* Data extracted from a collection:
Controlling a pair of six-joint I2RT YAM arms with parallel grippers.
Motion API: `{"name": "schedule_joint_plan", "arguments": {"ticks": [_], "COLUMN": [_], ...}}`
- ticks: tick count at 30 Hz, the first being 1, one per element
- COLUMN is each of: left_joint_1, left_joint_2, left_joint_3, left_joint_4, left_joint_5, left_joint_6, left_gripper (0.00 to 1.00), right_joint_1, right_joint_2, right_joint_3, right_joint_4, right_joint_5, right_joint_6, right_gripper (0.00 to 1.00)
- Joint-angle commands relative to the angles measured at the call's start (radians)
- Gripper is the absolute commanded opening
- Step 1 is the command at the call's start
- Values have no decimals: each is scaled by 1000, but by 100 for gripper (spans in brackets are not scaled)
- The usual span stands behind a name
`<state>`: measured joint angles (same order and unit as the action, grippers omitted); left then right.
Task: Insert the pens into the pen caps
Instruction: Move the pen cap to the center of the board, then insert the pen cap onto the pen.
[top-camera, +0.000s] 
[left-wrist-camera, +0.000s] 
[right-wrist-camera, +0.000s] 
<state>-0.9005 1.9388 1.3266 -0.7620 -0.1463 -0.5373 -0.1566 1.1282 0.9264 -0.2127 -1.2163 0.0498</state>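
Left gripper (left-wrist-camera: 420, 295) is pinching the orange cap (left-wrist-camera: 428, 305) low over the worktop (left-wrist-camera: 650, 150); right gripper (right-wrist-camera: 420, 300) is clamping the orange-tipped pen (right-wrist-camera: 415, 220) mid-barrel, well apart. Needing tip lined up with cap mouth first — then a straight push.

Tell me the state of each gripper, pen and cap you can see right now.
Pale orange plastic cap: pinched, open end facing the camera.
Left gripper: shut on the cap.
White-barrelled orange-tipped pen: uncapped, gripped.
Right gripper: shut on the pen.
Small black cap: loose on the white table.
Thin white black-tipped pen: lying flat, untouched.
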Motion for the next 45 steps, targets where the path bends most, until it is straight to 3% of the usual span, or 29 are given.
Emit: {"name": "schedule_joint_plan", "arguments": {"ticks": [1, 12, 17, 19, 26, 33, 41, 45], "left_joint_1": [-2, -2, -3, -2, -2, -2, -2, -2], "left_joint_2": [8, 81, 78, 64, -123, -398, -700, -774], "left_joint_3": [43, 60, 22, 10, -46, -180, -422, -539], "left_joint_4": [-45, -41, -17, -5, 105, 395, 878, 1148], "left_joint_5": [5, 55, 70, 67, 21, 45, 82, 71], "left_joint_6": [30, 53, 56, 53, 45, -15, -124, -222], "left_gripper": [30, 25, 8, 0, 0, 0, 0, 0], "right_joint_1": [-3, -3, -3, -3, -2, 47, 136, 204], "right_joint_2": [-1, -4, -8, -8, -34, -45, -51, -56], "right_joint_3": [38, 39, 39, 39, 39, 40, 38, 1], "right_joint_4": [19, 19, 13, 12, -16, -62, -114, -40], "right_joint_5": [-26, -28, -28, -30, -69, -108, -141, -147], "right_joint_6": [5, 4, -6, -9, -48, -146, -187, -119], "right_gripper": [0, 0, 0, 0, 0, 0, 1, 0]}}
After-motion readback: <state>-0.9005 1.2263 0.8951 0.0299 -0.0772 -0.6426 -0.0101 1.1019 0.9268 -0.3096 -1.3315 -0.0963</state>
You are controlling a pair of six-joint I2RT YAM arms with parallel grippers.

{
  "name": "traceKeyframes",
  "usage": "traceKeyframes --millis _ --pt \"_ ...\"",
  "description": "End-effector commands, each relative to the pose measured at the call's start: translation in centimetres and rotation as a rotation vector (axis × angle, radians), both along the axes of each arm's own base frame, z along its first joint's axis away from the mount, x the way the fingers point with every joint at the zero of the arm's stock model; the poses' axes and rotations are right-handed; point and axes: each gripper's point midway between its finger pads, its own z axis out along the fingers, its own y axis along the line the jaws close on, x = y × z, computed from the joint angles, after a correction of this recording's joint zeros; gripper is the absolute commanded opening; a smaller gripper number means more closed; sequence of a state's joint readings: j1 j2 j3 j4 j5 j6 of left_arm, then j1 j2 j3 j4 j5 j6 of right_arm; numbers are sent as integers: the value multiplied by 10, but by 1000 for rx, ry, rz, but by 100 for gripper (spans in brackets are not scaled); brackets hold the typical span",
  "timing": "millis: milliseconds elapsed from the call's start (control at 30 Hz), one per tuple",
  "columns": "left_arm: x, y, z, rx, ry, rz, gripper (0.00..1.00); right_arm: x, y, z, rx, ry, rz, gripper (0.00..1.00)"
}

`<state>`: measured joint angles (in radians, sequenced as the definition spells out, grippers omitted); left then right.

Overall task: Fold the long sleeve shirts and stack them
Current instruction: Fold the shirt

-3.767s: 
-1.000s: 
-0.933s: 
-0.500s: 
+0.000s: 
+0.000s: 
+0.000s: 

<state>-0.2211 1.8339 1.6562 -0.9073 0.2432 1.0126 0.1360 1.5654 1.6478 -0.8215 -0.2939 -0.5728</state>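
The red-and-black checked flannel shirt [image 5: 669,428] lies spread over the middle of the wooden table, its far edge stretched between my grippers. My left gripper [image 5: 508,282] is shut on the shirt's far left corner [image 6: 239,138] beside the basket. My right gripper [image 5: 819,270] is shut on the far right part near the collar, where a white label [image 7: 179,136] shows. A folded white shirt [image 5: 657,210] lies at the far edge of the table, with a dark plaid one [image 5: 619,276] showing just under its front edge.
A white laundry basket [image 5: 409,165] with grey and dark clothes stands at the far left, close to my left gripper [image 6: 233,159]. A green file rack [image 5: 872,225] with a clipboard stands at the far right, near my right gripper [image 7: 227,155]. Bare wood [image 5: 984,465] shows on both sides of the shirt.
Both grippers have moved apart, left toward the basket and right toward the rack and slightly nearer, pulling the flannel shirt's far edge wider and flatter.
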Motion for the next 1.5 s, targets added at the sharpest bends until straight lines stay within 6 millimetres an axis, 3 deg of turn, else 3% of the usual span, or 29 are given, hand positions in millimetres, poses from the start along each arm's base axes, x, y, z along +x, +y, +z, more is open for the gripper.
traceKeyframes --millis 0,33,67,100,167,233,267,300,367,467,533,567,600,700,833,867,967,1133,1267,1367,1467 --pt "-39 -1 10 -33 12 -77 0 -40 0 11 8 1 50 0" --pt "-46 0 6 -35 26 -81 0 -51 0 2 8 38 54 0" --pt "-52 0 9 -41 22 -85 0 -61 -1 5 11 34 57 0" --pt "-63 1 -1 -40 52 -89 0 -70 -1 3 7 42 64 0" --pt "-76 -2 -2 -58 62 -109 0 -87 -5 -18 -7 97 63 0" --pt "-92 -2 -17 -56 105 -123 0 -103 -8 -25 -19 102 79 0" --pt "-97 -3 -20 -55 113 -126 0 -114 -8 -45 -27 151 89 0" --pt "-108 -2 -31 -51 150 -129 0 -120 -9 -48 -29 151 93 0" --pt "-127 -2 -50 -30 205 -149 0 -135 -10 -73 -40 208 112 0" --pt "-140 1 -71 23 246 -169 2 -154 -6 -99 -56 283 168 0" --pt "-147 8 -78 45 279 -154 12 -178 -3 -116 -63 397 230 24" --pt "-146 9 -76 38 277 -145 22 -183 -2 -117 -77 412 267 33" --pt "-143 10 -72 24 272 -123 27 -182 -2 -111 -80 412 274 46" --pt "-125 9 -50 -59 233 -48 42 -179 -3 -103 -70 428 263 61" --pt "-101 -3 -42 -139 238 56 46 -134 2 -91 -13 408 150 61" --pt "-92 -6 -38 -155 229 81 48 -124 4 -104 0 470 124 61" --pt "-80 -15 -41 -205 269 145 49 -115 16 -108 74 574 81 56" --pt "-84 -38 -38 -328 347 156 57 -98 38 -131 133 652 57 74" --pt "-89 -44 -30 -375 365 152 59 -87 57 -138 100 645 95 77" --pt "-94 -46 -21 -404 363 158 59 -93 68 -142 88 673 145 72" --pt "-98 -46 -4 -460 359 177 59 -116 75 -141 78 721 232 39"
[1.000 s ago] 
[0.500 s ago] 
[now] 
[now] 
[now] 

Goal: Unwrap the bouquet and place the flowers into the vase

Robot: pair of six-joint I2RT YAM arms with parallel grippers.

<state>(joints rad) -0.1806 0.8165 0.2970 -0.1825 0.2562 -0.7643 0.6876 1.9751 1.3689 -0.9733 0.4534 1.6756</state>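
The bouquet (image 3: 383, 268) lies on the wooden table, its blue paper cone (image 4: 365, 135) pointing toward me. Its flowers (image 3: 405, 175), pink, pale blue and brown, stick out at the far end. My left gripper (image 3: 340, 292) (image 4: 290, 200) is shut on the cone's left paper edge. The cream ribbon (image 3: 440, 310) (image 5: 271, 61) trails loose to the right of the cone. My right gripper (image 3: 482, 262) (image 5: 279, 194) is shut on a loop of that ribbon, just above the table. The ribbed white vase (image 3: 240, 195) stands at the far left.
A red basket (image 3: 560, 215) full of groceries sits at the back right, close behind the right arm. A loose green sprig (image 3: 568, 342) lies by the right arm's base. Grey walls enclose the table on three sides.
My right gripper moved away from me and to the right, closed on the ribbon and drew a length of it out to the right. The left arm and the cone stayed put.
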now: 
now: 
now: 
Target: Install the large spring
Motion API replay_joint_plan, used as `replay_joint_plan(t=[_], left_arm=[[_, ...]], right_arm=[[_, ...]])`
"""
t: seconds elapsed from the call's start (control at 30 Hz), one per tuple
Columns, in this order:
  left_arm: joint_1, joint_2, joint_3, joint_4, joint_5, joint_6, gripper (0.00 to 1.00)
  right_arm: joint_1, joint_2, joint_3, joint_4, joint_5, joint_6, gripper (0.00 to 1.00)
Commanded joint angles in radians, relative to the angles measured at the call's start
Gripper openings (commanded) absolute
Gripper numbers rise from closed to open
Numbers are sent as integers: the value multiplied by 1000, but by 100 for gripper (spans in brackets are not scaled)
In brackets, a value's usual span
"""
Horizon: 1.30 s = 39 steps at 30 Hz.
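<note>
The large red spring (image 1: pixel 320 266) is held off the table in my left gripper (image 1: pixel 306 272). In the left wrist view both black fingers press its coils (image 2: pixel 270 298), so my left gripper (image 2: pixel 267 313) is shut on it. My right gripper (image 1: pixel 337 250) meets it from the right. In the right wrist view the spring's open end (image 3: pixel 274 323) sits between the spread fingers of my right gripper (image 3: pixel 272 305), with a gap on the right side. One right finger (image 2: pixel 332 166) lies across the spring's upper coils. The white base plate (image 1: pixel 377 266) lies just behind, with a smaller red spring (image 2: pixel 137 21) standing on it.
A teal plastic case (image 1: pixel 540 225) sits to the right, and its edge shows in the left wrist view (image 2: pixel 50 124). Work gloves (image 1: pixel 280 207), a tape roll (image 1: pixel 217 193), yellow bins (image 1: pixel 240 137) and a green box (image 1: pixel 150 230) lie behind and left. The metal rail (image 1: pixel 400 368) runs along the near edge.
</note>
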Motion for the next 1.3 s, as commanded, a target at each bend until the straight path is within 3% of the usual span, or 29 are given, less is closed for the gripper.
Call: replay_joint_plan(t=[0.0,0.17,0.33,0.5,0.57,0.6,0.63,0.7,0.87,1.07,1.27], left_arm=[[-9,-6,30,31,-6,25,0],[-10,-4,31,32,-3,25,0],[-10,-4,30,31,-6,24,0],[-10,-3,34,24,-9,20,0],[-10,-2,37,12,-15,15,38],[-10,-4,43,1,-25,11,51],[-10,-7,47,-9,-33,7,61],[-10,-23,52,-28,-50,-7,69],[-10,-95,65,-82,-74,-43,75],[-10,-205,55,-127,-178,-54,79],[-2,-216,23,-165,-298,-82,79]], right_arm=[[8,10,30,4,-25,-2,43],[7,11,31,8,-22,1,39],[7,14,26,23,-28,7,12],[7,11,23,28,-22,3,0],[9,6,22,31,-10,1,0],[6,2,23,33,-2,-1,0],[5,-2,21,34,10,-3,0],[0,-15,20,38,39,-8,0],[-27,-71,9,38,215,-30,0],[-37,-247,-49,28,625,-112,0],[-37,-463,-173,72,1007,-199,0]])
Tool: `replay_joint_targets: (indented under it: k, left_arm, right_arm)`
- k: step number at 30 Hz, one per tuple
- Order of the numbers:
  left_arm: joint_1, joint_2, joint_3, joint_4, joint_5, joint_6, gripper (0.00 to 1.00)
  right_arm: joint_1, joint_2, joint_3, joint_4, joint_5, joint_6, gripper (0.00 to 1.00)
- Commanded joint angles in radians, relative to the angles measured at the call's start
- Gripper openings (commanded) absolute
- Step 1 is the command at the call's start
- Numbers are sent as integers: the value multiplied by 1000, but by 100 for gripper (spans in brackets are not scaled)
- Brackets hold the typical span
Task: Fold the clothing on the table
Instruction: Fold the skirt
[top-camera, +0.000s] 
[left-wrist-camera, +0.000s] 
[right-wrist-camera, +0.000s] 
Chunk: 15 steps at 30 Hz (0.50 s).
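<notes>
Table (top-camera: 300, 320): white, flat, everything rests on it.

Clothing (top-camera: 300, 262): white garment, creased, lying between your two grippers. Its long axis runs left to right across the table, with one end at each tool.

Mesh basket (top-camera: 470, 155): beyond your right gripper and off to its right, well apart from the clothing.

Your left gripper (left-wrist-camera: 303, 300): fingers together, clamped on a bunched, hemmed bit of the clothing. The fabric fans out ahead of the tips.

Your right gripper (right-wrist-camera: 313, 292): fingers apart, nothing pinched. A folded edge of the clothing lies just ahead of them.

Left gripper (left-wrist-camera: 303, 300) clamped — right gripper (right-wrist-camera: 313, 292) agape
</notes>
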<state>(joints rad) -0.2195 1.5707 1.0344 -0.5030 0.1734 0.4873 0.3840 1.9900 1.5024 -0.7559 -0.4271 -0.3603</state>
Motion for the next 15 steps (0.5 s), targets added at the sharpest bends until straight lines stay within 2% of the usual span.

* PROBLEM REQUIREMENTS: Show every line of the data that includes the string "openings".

* OUTPUT:
Gripper openings (commanded) absolute
- Gripper openings (commanded) absolute

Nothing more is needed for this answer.